My recollection of those times is that the parents would feed us kids the obligatory hamburgers and hotdogs and then put us to bed and then rake out the coals and cook big juicy steaks for the adults. We would sometimes awake to their laughter and chatter and the plume of a big fire – as after the steaks, they would throw on a hollowed log standing it up on the coals and thus creating a spectacle of fire shooting out through the top (something that still happens at the pond to this day)

Like most of the Hively’s, Auntie Greta was creative, artsie and a sewer. She would see a design and the next thing you knew, she was making something and showing everyone how to do it. There was a time when every new bag, purse or blanket seemed to come from her or because of her. She would cut jeans apart and make visor covers or another type of purse for your collection. I still have a few.

When she came for a visit, you could be sure that not only would she take pictures of your time together, but you would see the last several rolls of developed film of her previous trips as well. She definitely helped keep Kodak in business.

She loved antiques and the sales and auctions that would have them. I think she felt that it was just as good to go and observe an auction sometimes as it was to get something. She and Uncle Don would tell stories of who and what they had seen and the escapades of people over-bidding or some other shenanigans that were viewed during a sale.

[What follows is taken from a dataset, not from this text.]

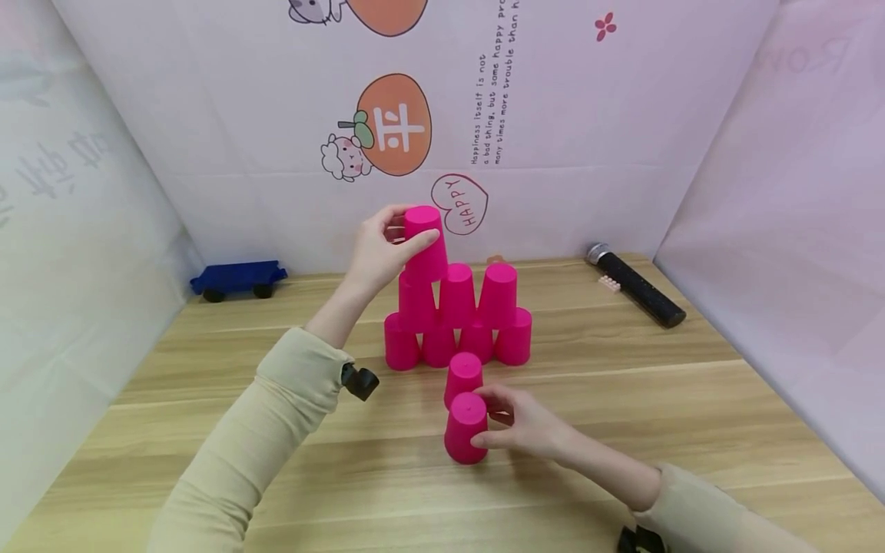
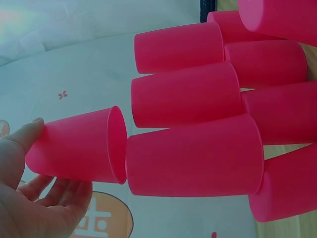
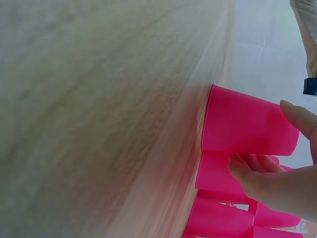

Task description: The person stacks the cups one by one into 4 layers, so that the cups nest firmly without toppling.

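Observation:
My left hand (image 1: 382, 250) grips an upside-down pink cup (image 1: 423, 244) between thumb and fingers, just above the left end of a stacked cup wall. In the left wrist view that held cup (image 2: 74, 146) has its rim at the base of a middle-row cup (image 2: 195, 156). The wall has a bottom row of several upside-down cups (image 1: 402, 343) and a second row of three cups (image 1: 499, 296). Nearer me, my right hand (image 1: 528, 424) holds the front one (image 1: 466, 430) of two upside-down cups, thumb on one side, fingers on the other. The other cup (image 1: 464, 376) stands right behind it.
A blue toy wagon (image 1: 238, 278) sits at the back left of the wooden table (image 1: 588, 491). At the back right lie a black microphone (image 1: 636, 286) and a small pink block (image 1: 609, 284). Printed white cloth (image 1: 553, 115) hangs behind and along both sides.

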A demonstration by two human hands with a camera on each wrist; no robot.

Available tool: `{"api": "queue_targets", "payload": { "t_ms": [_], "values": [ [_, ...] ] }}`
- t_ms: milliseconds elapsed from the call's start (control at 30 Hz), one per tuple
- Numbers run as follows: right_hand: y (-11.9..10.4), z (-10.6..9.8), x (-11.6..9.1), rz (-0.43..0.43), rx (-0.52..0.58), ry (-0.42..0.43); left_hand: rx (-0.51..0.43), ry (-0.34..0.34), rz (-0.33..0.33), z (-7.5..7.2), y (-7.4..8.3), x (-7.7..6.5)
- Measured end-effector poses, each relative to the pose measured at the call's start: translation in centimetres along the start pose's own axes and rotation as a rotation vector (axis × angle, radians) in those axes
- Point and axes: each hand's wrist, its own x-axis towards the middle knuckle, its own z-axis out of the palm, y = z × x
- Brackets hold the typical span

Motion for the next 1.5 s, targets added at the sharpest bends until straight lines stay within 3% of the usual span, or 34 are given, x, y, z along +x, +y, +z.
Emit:
{"api": "queue_targets", "payload": {
  "t_ms": [467,1000,1500],
  "values": [
    [0.0,0.4,0.5,0.022,0.020,-0.009,0.027,-0.010,0.008,1.3,-0.7,0.4],
    [0.3,0.6,0.6,0.008,-0.005,-0.006,0.033,-0.012,0.014,1.4,-0.7,0.2],
    [0.2,0.5,0.1,-0.062,-0.004,0.018,0.014,-0.003,-0.018,0.9,-0.9,-0.2]
  ]
}}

With Aunt Greta around, I knew I was never going to be the only one in the room still sporting a turtleneck shirt. She may be the only person who had as many as I did in her dresser drawers.

I think we will all take solace that she is now in heaven and once more knows everyone around her and the laughter and hugs are plentiful.

I’ve certainly been blessed with tremendous Aunts and Uncles on both sides of my family and I hope the ones still here know how much I love them too.

I love you Auntie Greta. I am so thankful to have had you be a part of my life.

A Most Amazing Week

My amazing week didn’t start on a Sunday or a Monday, but on Wednesday of last week.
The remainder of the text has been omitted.